# Boundary velocity function with chunk geometry

Dear all,
I would need to write a boundary velocity Function using the Chunk geometry. I used r, x and y as r, phi, theta variable names, and used the colatitude in the coordinates within the function (you can see the function below…). Also changed the component to r, phi theta.
However, the velocity field is not as expected in my domain.

Surely is there something that I am doing wrong. Do you have any clues?

Thanks a lot!
Eleonora

subsection Boundary velocity model
set Tangential velocity boundary indicators = west, east
set Prescribed velocity boundary indicators = top: function, north: zero velocity, south: zero velocity
subsection Function
set Coordinate system = spherical
set Use spherical unit vectors = true
set Variable names = z, x, y
set Function constants = cm=0.01, year=1
set Function expression = 0; if (x<=-16.85 && y>=90.0 | x<=-25.41 && y<=90.0,1.0cm/year,-1.0cm/year); 0
end
end

@nora A good starting point for debugging problems is to be specific about what the problem is, so that one can speculate about solutions. All you say is “Surely is there something that I am doing wrong.

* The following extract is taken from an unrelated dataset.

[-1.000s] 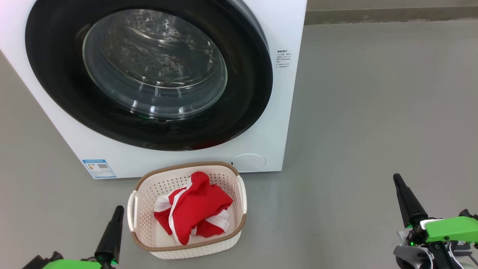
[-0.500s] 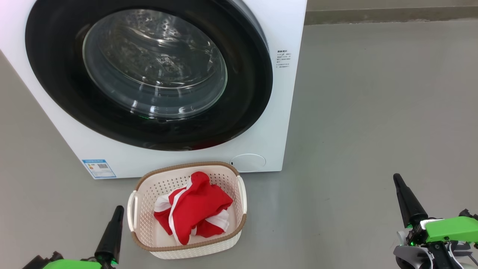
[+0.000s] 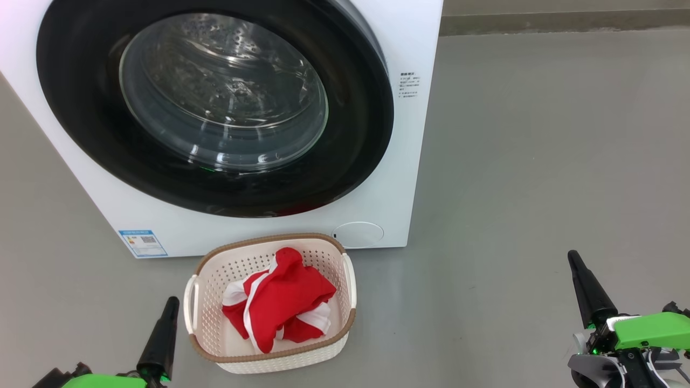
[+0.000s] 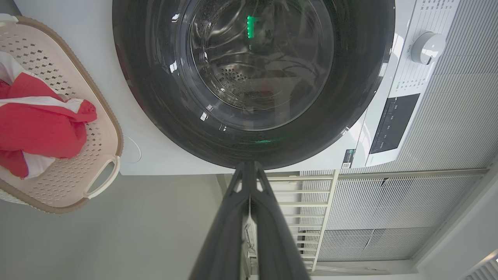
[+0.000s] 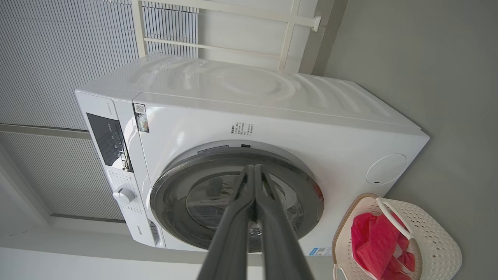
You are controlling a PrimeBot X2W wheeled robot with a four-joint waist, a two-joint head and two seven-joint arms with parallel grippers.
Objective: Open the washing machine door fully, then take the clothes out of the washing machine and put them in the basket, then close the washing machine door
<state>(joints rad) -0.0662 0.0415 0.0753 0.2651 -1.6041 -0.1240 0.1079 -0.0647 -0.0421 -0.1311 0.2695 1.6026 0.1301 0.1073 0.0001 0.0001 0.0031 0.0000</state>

Do you have any clues?”, but we really don’t: We don’t even know that what you are doing is wrong because we don’t know what it is you get (and we can’t try ourselves because we don’t know what your complete input file is).

So here are some questions:

• What happens when you try with your function?
• Does the program provide an error?
• If not, does it run to completion?
• If it does, how does the solution look like?
• In which specific ways does what you see differ from what you expect?

Best
W.

@Nora - As you debug the issue following @bangerth’s suggestions above, it may be helpful to take a look at and try modifying the following test case where a 2D spherical shell has a velocity function applied on the top boundary - boundary_velocity_function_spherical.prm.

Dear Wolfgang and John,
thanks a lot for your replies. You are absolutely right, I was so unspecific about the problem. That’s because I was sure there was something macroscopically wrong in the function I was writing, but still without saying what I was expecting from my function, sorry for that!

The function I wrote should give a transform fault in the XY plane, in the middle of a 3d chunk domain.
The program runs to completion without giving any error, but the velocity field on the top gives a flow in a unique direction, instead of giving a transform fault (see attached figure).

@jbnaliboff thanks for this suggestion, I will try implementing modifications to this .prm

Thanks and sorry again,
Nora

@Nora Separately, looking at your input file, here are a couple of comments:

• It is confusing to see the spherical coordinates named x,y,z. (Or, in fact, z,x,y.) Use the correct names that include r,phi,theta in an order you should verify. It is very difficult to debug problems when variable names suggest one thing, but represent another thing.
• You use `|` as the `or` operator. Should this be `||`?
• I think that what the expression represents is something where you assume that `or` binds lower than `and` (`&&`). That’s perhaps true, but I’m always confused about this, and so are probably 50% of all programmers. It’s worth using parentheses.

Best
W.

I changed the variable names to make the function clearer and used parentheses as below, also tried with both coordinates (with theta in colatitude) expressed in radians (commented option) and degrees (non commented option), but the result is always the velocity field attached in the previous email, so a unidirectional velocity field. It seems that the function is not using the “else” option.

subsection Function
set Coordinate system = spherical
set Use spherical unit vectors = true
set Variable names = r, phi, theta
set Function constants = cm=0.01, year=1

# set Function expression = 0; if (((phi<=-0.44348816 && theta>=1.5708) || (phi<=-0.29408798 && theta<=1.5708)), 1.451cm/year, -1.451cm/year); 0

set Function expression = 0; if ((phi<=-25.41 && theta>=90.0) && (phi<=-16.85 && theta<=90.0), 1.451cm/year, -1.451cm/year); 0
end

Thanks a lot for your help.

Nora

Dear Nora,

Can you attach your complete prm file? It would be useful to see the lat/lon edges of your domain.

Bob

Dear Bob,
sure. Here my .prm file.

Thanks,
Nora

transform.prm (4.13 KB)

Dear Nora,

phi ranges between 0 and 2*pi (so you should add 2pi to your negative phi values), and both theta and phi are in radians. Sorry for missing this at the beginning, it is also something that I had to look up.

Best wishes,
Bob